Laurie Sullivan’s article for Media Post addresses the billions of dollars that search engines and Web publishing are losing as a result of ad blocking.  The author refers to an estimated loss of $6.6 billion by Google last year due to ad blocking.

By installing browser tools that identify and remove advertisements, site visitors avoid the ads and prevent advertising networks from tracking them across the web.  Consumers are unhappy with unwanted personalization, tracking, abuse of their privacy, and slow page loads according to Doc Searls, President of The Searls Group.

Ed Papazian, President of Media Dynamics, is concerned that the growth in ad dollars, especially from branding TV advertisers, will slow dramatically.  He points out that 30% of the most desirable consumers use ad blockers, and thus cannot be reached by a branding advertiser. Papazian  suggests that the industry needs to instill strict rules about how much ad clutter to allow per page, how ads are displayed, what constitutes visibility, realistically, and stop enabling ad avoidance.

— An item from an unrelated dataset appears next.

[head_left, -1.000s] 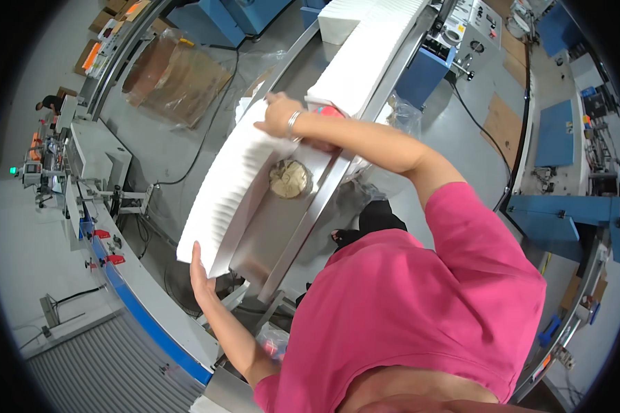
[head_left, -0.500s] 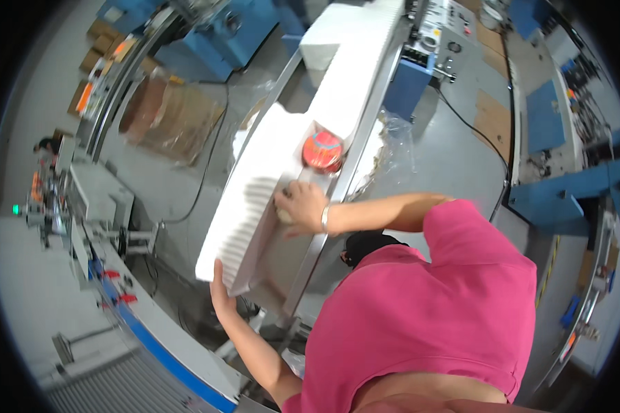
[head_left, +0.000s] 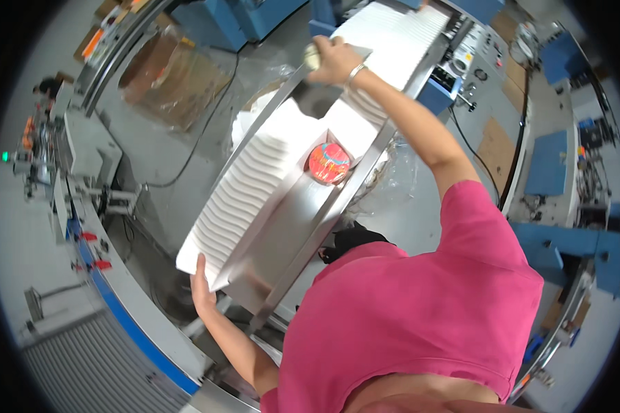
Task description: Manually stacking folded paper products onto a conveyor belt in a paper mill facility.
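A long stack of folded white paper pieces (head_left: 244,193) with a ridged top lies along a metal trough (head_left: 286,237). At the stack's near-left end is my left hand (head_left: 203,292), thumb up along the edge and the other fingers mostly hidden. My right hand (head_left: 336,62) is raised over the trough's far-left rail, closed round a small pale yellowish lump (head_left: 313,57) whose kind I cannot make out. Between the hands, a red round object (head_left: 328,164) with printed wrapping rests in the trough against the stack. More white ridged pieces (head_left: 396,31) fill the far end.
Blue machine bodies (head_left: 217,24) stand at the back, with a control panel (head_left: 470,58) to the far right of the trough. A plastic-covered cardboard box (head_left: 169,79) sits on the floor at left. A black cable (head_left: 217,117) runs across the floor.
My right hand has moved up and away from the stack's side to the trough's far rail, carrying the pale lump. My left hand has shifted slightly left and down with the stack's end.
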Tool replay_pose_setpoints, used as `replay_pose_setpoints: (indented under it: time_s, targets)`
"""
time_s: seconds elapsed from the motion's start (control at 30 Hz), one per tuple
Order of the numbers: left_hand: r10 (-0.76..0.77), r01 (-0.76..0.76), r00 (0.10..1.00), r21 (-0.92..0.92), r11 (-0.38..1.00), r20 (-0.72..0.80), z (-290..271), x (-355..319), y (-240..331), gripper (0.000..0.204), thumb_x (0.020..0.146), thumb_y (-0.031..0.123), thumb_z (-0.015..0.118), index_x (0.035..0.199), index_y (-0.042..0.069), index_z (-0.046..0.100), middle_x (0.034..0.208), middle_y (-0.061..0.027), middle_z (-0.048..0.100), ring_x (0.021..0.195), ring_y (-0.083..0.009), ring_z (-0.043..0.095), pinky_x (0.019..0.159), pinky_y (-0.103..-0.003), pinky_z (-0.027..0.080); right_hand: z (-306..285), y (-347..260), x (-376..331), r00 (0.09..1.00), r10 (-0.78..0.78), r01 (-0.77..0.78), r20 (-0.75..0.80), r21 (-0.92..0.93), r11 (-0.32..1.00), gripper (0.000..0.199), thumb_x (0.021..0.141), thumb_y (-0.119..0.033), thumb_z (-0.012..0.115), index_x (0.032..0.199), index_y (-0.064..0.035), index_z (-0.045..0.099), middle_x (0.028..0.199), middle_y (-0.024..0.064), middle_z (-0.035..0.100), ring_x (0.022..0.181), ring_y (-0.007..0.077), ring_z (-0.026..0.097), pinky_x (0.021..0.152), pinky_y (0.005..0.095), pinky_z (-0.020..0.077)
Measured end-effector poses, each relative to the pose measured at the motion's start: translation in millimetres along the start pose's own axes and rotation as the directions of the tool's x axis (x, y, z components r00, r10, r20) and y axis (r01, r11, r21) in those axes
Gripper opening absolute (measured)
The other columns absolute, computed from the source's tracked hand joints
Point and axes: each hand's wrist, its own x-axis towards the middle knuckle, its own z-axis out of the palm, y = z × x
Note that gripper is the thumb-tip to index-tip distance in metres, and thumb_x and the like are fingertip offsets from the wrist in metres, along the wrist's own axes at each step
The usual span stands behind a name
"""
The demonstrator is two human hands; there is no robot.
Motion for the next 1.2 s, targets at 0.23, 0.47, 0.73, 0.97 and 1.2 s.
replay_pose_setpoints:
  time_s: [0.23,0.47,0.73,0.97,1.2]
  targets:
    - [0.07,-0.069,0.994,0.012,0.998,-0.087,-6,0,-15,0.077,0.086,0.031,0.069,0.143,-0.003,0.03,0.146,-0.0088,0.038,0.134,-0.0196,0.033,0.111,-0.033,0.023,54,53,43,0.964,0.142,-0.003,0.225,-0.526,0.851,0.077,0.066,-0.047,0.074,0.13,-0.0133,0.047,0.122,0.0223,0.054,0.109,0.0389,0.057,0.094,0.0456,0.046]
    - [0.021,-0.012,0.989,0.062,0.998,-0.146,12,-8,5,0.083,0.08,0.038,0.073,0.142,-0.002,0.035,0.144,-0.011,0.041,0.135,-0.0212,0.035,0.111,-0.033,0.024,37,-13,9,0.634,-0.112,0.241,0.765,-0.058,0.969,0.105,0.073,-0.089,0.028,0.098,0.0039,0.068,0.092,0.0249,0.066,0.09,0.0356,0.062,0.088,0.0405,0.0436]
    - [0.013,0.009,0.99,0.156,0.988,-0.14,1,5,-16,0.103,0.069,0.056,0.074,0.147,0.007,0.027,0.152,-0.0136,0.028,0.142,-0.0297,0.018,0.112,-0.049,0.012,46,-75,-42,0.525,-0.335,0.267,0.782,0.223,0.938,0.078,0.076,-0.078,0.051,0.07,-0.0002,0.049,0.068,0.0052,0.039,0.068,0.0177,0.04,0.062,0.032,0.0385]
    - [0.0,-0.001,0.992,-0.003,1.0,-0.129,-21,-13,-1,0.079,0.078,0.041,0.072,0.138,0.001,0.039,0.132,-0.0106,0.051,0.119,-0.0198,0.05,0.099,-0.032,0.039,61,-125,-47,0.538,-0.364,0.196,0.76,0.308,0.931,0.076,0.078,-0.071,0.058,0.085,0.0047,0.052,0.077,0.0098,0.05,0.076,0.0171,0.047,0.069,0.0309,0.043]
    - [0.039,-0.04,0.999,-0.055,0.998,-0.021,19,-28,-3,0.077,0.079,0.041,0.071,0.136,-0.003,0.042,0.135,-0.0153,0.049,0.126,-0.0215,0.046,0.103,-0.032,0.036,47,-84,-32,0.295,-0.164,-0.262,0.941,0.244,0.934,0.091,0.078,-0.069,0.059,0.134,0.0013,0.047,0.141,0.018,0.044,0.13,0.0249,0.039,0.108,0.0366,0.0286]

Johnny Ryan, head of ecosystem at PageFair, a firm that measures blocked ads, explains that ad blockers can seamlessly block YouTube ads and ads on network members’ Web sites across Google’s display and video ads by using AdSense or DoubleClick. Google’s ads in search are also blocked by AdBlock Plus users who have not opted to view “white listed ads,” which Google pays to circumvent software from companies like Adblock

Ryan suggest that drivers of ad blocking include factors such as seeing inappropriate advertising, suffering from installations of ransom ware, and an unease about where one’s data ends up. A possible additional factor is malvertising.